TASK REQUIREMENTS> Using the listing below, print the line containing "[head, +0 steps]", the line containing "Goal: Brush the", and each line between them, exactly and nothing else. Pictures stay out of the print.
- - - - -
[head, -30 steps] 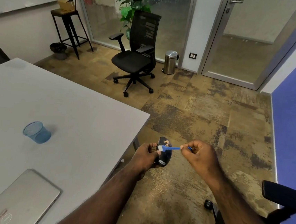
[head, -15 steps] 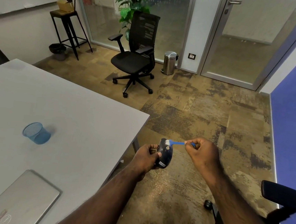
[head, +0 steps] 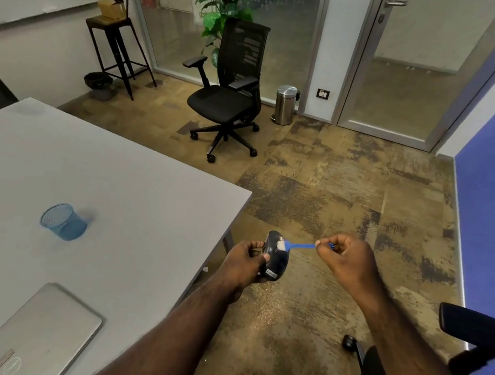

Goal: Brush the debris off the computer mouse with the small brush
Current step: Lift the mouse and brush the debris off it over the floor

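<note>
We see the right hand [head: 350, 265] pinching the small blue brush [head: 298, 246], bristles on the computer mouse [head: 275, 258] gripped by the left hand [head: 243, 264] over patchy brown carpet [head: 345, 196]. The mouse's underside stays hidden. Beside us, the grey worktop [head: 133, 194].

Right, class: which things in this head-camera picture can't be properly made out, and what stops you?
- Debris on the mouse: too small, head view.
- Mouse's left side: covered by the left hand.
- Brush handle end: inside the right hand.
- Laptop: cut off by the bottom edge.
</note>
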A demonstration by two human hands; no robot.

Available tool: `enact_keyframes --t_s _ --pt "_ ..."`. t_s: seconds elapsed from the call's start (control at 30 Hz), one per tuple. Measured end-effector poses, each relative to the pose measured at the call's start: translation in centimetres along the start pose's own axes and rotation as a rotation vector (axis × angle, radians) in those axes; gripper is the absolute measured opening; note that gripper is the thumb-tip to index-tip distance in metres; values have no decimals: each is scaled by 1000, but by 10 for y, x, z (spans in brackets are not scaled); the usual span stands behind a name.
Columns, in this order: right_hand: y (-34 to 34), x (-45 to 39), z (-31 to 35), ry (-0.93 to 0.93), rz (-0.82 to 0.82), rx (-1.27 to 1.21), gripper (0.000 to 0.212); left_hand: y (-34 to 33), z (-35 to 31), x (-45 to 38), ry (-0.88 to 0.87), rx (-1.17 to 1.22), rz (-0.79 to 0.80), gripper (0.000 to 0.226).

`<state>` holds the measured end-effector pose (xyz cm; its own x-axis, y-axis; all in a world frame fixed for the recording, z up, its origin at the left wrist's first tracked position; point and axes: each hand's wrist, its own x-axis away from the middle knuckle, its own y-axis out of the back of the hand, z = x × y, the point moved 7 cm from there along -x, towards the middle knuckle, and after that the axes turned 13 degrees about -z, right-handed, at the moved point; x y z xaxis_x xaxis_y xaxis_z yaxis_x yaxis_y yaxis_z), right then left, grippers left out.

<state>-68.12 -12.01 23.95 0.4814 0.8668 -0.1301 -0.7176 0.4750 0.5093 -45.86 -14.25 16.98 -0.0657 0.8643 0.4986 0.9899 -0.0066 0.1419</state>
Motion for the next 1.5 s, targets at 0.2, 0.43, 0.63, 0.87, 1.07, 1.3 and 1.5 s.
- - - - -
EXERCISE ANSWER>
[head, +0 steps] 

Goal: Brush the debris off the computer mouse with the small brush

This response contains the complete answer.